Mara's mind reeled, memories flickering like static on an old television screen, disjointed and incomplete. Her father—tall, quiet, always smelling of sawdust from the shed where he'd tinkered with tools and half-finished projects. He'd been a shadow after her mother's death, a husk of the man he'd once been, his eyes dull behind a forced smile that never reached them. She remembered him sitting in the dark, staring at nothing, his hands idle in his lap, but never violent, never a threat. He'd been broken, not dangerous—or so she'd thought.
"Ellie, this doesn't make sense," she said, her voice cracking. "He wasn't like that. I'd remember if he—"
"You don't!" Ellie snapped, her voice breaking into a sob that echoed through the line. "You don't remember because you left me here! You forgot, Mara, but I didn't—I can't. He's coming for me, and you're the only one who can stop him!"
The line went dead, the dial tone a low, relentless drone that filled the attic. Mara dropped the phone, her hands trembling uncontrollably, the receiver clattering against the floorboards. Left her? Forgot her? Ellie's words didn't fit—there'd been no sister, no one else in that house but her, her grandmother, and the ghost of her father's grief haunting the corners. She'd grown up alone, rattling around in this too-big house, her mother's absence a wound that never healed, her father's silence a wall she couldn't climb. But her chest ached now, a hollow pang she couldn't name, like a piece of her had been carved out and hidden away.

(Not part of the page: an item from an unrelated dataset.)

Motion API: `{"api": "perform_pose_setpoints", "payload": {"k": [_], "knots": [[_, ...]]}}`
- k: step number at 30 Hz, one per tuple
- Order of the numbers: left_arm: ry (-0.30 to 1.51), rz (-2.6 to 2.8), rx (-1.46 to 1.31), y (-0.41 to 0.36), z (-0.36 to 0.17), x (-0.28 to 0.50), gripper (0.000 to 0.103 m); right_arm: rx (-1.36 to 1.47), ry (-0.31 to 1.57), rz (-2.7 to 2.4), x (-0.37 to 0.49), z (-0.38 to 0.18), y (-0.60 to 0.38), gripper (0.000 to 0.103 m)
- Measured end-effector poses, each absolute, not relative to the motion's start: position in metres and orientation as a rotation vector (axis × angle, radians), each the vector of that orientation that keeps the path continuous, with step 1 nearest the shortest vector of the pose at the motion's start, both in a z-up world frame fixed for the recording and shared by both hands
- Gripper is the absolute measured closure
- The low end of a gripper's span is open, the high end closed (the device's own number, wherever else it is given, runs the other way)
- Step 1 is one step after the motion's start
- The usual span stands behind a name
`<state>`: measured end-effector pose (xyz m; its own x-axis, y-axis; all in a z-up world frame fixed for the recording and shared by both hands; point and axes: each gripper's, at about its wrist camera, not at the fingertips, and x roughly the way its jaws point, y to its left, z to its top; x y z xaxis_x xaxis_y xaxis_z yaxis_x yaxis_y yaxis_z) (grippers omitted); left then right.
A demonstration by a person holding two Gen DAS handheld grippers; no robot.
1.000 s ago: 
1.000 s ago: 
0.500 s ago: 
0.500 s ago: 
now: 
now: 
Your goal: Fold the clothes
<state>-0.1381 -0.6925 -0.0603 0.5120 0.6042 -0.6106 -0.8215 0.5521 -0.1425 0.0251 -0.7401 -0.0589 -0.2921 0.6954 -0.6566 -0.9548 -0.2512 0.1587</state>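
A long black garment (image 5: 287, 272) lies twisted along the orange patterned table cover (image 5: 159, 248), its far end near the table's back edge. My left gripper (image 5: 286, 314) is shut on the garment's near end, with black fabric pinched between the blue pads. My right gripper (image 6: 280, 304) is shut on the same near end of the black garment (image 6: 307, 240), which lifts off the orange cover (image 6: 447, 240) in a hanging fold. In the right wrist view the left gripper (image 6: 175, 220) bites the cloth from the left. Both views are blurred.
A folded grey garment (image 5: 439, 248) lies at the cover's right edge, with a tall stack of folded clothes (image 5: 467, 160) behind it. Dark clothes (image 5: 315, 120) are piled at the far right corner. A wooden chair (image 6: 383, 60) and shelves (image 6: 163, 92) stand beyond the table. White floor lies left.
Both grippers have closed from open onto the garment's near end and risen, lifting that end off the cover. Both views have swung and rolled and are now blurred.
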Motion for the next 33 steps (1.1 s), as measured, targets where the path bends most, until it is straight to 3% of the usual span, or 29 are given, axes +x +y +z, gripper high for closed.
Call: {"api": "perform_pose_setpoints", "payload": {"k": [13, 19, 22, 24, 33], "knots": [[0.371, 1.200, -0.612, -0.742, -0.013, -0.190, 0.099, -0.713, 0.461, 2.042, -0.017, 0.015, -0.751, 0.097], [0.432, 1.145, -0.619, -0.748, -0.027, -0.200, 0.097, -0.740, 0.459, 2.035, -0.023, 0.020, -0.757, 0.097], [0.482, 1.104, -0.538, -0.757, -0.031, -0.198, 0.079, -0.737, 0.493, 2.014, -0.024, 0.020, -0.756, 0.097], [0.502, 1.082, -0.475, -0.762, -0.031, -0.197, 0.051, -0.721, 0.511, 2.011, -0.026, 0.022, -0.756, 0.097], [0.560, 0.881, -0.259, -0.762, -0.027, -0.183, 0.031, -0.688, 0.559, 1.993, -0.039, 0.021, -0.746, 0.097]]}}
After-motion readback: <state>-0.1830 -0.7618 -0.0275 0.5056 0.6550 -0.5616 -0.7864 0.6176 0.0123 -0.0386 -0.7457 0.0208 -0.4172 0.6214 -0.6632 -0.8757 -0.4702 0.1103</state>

She stumbled to the trunk, her knees weak, and yanked it open with a force that sent dust swirling into the air. She needed proof, something tangible to anchor her spiraling thoughts. Beneath the quilts—musty and threadbare—was a small box, wooden, its lid carved with initials: M.K.—hers, Mara Katherine. She pried it free with trembling fingers, the hinges groaning, and spilled its contents across the floor: trinkets, a tarnished locket, a folded photo creased with age. She unfolded it carefully, her breath catching in her throat.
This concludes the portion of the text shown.